Lyatoshynsky is a relatively unknown composer. However, after one of my explorations regarding Russian/Soviet symphonies, I started with Myaskovsky and saw this one, Lyatoshynsky's Third Symphony. All I could do was listen, surprised, to this masterpiece.
The first movement is full of colours, playing between the strings and the brass instruments, with fabulous melodies and leitmotifs, leaving you with a sense of awe and overwhelming awareness. The other movements, each one of them, are exhilarating and enthusing. In my opinion, this symphony has been one of my greatest "discoveries". It is so complex in colour but, yet, formally so comprehensible... it would have been remembered forever if it was one of Prokofiev's symphonies.


----------



## techniquest (Aug 3, 2012)

Lyatoshynsky is truly one of the great neglected composers of big symphonies (5 of them if I'm not mistaken).
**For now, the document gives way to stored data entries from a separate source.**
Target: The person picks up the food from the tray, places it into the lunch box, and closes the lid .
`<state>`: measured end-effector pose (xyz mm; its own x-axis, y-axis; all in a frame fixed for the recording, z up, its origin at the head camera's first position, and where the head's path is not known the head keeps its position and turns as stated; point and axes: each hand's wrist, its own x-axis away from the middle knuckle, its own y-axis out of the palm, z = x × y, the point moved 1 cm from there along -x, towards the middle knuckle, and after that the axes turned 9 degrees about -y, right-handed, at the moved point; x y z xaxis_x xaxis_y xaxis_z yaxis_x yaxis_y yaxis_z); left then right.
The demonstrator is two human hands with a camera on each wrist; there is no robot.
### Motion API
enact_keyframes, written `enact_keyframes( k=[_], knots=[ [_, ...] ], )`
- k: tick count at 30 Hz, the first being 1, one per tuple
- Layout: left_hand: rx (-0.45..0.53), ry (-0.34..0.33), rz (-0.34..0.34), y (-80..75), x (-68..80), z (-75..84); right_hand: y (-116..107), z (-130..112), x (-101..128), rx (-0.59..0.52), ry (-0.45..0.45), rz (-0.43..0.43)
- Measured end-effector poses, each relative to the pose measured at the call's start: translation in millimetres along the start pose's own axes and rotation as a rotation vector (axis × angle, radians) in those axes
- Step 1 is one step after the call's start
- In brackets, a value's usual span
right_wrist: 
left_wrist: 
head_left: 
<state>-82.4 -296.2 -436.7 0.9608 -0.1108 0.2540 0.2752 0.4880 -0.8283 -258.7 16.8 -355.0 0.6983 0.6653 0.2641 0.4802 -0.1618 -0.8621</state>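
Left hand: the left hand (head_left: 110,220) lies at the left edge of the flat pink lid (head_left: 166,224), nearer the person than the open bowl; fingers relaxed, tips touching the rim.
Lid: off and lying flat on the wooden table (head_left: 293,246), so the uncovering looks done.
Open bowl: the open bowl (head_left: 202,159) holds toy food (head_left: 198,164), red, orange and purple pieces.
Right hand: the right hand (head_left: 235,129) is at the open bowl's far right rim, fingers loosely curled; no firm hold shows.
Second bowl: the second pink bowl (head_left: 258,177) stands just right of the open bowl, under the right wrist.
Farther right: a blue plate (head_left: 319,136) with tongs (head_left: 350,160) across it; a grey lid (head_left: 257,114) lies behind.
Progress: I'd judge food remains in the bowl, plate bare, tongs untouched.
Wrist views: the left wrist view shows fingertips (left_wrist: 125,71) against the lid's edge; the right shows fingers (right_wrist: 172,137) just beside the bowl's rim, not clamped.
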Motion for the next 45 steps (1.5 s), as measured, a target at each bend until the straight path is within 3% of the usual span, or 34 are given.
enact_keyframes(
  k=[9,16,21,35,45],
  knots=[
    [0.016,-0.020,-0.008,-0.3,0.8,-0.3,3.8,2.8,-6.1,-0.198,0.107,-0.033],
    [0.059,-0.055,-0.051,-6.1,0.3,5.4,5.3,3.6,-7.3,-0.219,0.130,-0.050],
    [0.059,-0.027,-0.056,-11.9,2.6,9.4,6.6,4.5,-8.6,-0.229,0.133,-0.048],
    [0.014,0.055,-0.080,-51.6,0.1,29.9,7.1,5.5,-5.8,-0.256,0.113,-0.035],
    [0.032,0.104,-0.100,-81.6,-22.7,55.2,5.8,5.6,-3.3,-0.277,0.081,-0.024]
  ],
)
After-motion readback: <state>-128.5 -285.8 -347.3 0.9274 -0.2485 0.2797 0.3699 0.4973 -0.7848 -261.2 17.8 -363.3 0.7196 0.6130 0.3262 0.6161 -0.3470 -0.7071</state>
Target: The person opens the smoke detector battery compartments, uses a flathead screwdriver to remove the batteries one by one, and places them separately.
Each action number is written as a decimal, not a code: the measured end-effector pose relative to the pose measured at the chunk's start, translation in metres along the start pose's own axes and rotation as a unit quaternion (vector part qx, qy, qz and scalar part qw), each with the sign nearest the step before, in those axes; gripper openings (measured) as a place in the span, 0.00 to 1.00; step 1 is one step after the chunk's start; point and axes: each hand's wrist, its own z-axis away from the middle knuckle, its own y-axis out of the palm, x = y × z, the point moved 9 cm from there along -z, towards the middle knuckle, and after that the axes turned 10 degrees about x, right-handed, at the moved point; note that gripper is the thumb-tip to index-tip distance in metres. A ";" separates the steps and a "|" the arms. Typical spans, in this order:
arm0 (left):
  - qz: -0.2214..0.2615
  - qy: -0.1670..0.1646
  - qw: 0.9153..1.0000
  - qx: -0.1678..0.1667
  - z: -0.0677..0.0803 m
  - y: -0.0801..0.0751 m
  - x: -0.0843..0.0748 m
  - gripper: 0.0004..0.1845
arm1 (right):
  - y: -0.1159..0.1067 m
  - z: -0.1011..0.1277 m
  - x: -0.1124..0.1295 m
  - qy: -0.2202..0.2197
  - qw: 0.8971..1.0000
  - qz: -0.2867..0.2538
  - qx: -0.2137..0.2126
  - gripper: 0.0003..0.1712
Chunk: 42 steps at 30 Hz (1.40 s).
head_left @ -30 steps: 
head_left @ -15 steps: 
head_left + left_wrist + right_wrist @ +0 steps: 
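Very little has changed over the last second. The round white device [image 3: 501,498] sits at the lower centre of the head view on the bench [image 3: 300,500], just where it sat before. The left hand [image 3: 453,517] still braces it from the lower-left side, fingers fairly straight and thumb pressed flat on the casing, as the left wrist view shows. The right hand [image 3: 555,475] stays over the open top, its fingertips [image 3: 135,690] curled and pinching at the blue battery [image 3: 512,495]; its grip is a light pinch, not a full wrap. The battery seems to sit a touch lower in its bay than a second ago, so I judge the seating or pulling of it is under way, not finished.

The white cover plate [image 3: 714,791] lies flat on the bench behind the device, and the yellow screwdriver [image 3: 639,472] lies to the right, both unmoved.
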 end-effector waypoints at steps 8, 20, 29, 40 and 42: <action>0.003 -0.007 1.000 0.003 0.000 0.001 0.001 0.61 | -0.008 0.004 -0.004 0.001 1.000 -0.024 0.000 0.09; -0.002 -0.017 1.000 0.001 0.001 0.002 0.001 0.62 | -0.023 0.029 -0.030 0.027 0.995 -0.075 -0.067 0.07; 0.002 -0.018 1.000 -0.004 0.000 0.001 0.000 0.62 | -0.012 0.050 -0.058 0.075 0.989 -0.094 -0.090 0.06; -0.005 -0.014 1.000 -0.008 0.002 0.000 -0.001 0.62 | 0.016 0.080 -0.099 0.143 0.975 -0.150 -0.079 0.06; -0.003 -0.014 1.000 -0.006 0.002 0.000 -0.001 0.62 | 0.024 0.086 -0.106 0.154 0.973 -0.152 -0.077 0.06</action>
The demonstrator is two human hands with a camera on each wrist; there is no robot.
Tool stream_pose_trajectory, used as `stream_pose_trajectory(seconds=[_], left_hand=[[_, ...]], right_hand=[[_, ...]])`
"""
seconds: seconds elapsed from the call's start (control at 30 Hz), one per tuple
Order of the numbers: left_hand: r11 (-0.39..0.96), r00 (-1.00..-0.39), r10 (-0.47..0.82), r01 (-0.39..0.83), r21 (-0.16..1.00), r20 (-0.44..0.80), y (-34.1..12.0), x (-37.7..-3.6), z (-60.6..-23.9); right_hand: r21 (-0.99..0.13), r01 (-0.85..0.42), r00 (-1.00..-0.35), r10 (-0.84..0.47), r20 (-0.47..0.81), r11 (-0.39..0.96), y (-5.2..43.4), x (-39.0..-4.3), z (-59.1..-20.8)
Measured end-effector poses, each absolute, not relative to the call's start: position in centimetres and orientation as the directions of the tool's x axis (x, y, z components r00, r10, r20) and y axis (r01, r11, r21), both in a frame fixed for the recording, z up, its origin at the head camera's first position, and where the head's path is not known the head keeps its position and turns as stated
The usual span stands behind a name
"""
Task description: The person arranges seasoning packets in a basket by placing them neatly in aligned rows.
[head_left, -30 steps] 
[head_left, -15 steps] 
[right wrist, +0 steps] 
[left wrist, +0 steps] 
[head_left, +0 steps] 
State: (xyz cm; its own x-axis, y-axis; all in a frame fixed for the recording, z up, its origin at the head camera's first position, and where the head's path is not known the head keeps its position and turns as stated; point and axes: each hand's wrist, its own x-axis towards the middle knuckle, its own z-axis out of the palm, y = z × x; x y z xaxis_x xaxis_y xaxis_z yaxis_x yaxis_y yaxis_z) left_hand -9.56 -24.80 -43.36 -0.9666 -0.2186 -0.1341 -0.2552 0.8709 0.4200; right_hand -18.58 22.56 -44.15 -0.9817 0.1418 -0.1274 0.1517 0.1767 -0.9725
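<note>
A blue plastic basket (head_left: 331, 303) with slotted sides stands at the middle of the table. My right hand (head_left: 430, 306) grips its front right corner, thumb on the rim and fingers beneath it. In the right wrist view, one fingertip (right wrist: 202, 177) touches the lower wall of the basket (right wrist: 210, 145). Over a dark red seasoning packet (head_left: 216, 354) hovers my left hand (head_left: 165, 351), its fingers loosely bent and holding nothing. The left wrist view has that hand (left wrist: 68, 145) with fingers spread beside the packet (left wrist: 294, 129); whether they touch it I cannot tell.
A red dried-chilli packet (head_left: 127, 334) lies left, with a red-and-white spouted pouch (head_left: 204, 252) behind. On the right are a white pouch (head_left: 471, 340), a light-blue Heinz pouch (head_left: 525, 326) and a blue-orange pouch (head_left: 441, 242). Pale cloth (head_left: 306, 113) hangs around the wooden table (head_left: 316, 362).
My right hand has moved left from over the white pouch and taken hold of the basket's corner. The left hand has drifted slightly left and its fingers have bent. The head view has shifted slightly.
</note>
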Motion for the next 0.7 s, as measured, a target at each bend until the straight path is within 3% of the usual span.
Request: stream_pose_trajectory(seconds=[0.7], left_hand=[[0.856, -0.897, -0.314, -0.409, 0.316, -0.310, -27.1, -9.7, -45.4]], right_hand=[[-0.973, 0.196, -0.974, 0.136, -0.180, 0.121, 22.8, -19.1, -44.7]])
The last movement of the 3rd had to be revised a couple of times to meet with the Soviet ideologies of the time - I wonder what it sounded like originally?


----------



## Rhombic (Oct 28, 2013)

I seriously can not understand why he is so unknown. His great symphonies, especially the third one, are much better than some other 20th-century well-known composers. Each time I listen to the symphony, I realise that I like it more than most of Mahler's, certainly more than all of Schubert's... He is fabulous. Each movement is a delight.


----------



## Svelte Silhouette (Nov 7, 2013)

It's called popular makes money


----------



## Rhombic (Oct 28, 2013)

PoisonIV said:


> It's called popular makes money


I have personally recommended this symphony to at least eight friends of mine and everyone said that it was magnificent. I am sure that if someone conducted it for the BBC Proms and it got played elsewhere a bit more, people would start to want it to be performed in a more regular basis. Lyatoshynsky is like a Russian Wagner.


----------



## Svelte Silhouette (Nov 7, 2013)

Completely in agreement so pyramid-selling is the way forward as if your 8 friends recommend it each to 8 more of theirs etc then one day it'll be the new 1812


----------



## ptr (Jan 22, 2013)

Might it be that He was Ukrainian and that the Russians have been obscuring him all this time?
I might not call him great, but he wrote some quite interesting music!

/ptr


----------



## Svelte Silhouette (Nov 7, 2013)

ptr said:


> Might it be that He was Ukrainian and that the Russians have been obscuring him all this time?
> I might not call him great, but he wrote some quite interesting music!/ptr


Isn't The Ukraine part of Russia now so maybe they'll now promote him ahead of that insipid Tchaikovsky guy


----------



## EdwardBast (Nov 25, 2013)

PoisonIV said:


> Isn't The Ukraine part of Russia now so maybe they'll now promote him ahead of that insipid Tchaikovsky guy


Have you listened to a news report of any kind in the last two months? Of course Ukraine isn't part of Russia. Have you actually listened to Lyatoshinsky?


----------



## Svelte Silhouette (Nov 7, 2013)

EdwardBast said:


> Have you listened to a news report of any kind in the last two months? Of course Ukraine isn't part of Russia. Have you actually listened to Lyatoshinsky?


It isn't yet and that was kinda where I was coming from


----------